Где вьются кузнечики скользяще-налимово,
Для сердца усталого – так много любимого,
Святого, желанного, родного и близкого!
Давид долго смотрел на строчки, словно в них была скрыта какая-то подсказка. “Странная штука, – размышлял он. – Меня, хотя и немца, неудержимо тянет обратно на берега Волги, а русский поэт воспевает Балтийское побережье. Значит, понятия ‘родина’ и ‘чужбина’ не зависят ни от крови, ни от места рождения…”
В Литве, Латвии и Эстонии артиллерийские тягачи так и не расчехлили своих пушек. Все походы остались лишь маршами через города, где никто не оказывал сопротивления. Октябрь сменился ноябрем, но про увольнение никто не говорил, а вопросы на эту тему приказали считать нарушением дисциплины.

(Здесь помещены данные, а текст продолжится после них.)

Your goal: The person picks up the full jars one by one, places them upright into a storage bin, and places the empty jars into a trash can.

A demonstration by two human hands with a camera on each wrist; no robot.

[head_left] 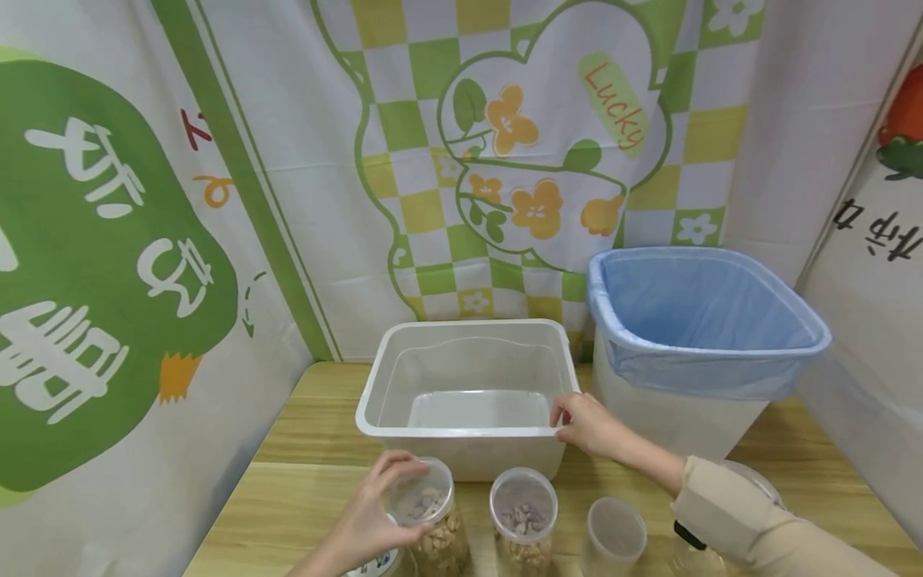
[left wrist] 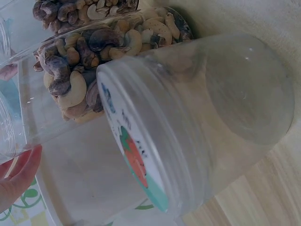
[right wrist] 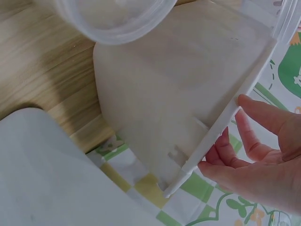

30 ноября пришел новый приказ – война с Финляндией. Командиры, очевидно, решили дождаться зимы, когда болота Южной Финляндии промерзнут и станут проходимыми. Но в расчетах “умные головы” не учли лютые северные морозы, которые наслоились на трудности этой кампании. В суровых условиях сотни красноармейцев полегли в промерзшей земле Карелии, а тысячи вернулись домой изувеченными, с обмороженными руками, ногами или ушами.
Давида спасал его тягач, где всегда находился уголок тепла, и крепкие валенки, которые чудом достались ему накануне. Зима растянулась на три долгих месяца, но в марте война закончилась. Ее окрестили “зимней войной”, а Давид… снова остался при исполнении.
Срочная служба затянулась. За образцовое выполнение обязанностей и дисциплину ему, одному из первых в части, присвоили новое звание, введенное в Красной Армии совсем недавно. Теперь он был ефрейтор Шмидт, но это звание мало грело душу. Четвертый год службы приближался к концу, и Давид с каждым днем все больше мечтал о доме, где его ждала Амалия.
Давид вернулся в совхоз поздней весной сорок первого года. Переполненный радостью и волнением, он первым делом бросился к свинарнику. На бегу, захлебываясь от счастья, громко крикнул:
– Амалия!
Его голос разнесся над двором. Из темного проема ворот показалась знакомая фигура. Давид мгновенно подбежал, сжал ее в объятиях и, запинаясь от волнения, спросил:
– Теперь-то выйдешь за меня замуж?
Амалия улыбнулась, глядя прямо в его глаза:
– Да!
– Обручальное кольцо сам тебе выкую! – уверенно заявил он.